Each line below must be reproduced exactly.
○ ○ ○ ○ ○
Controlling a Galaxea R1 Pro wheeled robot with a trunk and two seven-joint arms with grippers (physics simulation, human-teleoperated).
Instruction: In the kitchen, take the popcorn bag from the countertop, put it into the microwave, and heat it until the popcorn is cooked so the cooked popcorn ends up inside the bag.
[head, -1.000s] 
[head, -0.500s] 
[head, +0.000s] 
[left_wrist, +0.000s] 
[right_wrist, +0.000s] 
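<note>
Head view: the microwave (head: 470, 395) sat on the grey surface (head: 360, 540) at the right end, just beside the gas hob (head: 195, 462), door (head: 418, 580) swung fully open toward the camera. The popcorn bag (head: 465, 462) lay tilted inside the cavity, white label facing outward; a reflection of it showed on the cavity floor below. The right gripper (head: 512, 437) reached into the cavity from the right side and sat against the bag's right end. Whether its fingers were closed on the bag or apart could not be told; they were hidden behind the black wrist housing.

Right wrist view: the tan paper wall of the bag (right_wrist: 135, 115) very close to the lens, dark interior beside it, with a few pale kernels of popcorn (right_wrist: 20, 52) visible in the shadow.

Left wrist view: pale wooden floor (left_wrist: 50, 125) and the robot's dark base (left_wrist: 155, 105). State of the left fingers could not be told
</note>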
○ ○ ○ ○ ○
# Output for this task:
Controlling a Galaxea R1 Pro wheeled robot with a trunk and two seven-joint arms with grippers (physics simulation, human-teleoperated).
Instruction: In the kitchen, take the popcorn bag from the countertop, put it into the microwave, and heat it until the popcorn is cooked so the cooked popcorn ends up inside the bag.
[head, -1.000s] 
[head, -0.500s] 
[head, +0.000s] 
[left_wrist, +0.000s] 
[right_wrist, +0.000s] 
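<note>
Head view: the microwave (head: 470, 395) sat on the grey surface (head: 360, 540) at the right end, just beside the gas hob (head: 195, 462), door (head: 418, 580) swung fully open toward the camera. The popcorn bag (head: 465, 462) lay tilted inside the cavity, white label facing outward; a reflection of it showed on the cavity floor below. The right gripper (head: 512, 437) reached into the cavity from the right side and sat against the bag's right end. Whether its fingers were closed on the bag or apart could not be told; they were hidden behind the black wrist housing.

Right wrist view: the tan paper wall of the bag (right_wrist: 135, 115) very close to the lens, dark interior beside it, with a few pale kernels of popcorn (right_wrist: 20, 52) visible in the shadow.

Left wrist view: pale wooden floor (left_wrist: 50, 125) and the robot's dark base (left_wrist: 155, 105). State of the left fingers could not be told
</note>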

What was requested is fully covered by this answer.